### Assignment
The lines to be copied are those below that contain "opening".

### Dataset excerpt
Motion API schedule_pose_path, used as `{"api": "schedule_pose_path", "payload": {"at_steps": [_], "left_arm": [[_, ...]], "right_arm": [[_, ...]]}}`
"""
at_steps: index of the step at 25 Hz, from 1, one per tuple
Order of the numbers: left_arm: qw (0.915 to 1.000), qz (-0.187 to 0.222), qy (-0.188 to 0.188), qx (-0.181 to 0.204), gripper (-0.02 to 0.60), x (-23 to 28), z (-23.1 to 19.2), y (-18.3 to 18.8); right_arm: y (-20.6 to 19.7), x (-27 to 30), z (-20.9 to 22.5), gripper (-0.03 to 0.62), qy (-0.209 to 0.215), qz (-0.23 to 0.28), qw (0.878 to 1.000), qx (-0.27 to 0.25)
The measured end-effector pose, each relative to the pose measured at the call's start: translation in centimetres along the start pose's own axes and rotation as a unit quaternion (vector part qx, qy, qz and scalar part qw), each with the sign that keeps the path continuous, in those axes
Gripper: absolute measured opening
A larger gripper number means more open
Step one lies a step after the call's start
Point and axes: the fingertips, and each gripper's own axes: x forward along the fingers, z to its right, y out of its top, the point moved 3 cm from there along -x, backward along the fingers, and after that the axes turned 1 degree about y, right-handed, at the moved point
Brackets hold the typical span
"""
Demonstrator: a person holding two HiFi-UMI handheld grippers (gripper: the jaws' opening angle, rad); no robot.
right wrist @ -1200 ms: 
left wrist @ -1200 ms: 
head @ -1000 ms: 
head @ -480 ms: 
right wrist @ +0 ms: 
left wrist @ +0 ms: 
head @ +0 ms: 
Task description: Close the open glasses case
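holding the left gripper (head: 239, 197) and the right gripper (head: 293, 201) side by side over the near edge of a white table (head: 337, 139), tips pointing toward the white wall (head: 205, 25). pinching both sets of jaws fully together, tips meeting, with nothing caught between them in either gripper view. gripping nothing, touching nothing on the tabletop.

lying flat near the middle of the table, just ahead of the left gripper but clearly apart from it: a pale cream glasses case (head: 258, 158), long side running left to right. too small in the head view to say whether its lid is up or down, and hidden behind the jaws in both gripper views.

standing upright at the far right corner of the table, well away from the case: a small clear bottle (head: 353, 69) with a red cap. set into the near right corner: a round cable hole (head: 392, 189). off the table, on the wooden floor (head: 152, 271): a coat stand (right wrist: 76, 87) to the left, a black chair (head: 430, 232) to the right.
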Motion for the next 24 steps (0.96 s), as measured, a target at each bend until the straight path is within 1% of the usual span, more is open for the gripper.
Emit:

### Response to the exercise
Gripper: absolute measured opening
Demonstrator: a person holding two HiFi-UMI handheld grippers (gripper: the jaws' opening angle, rad); no robot.

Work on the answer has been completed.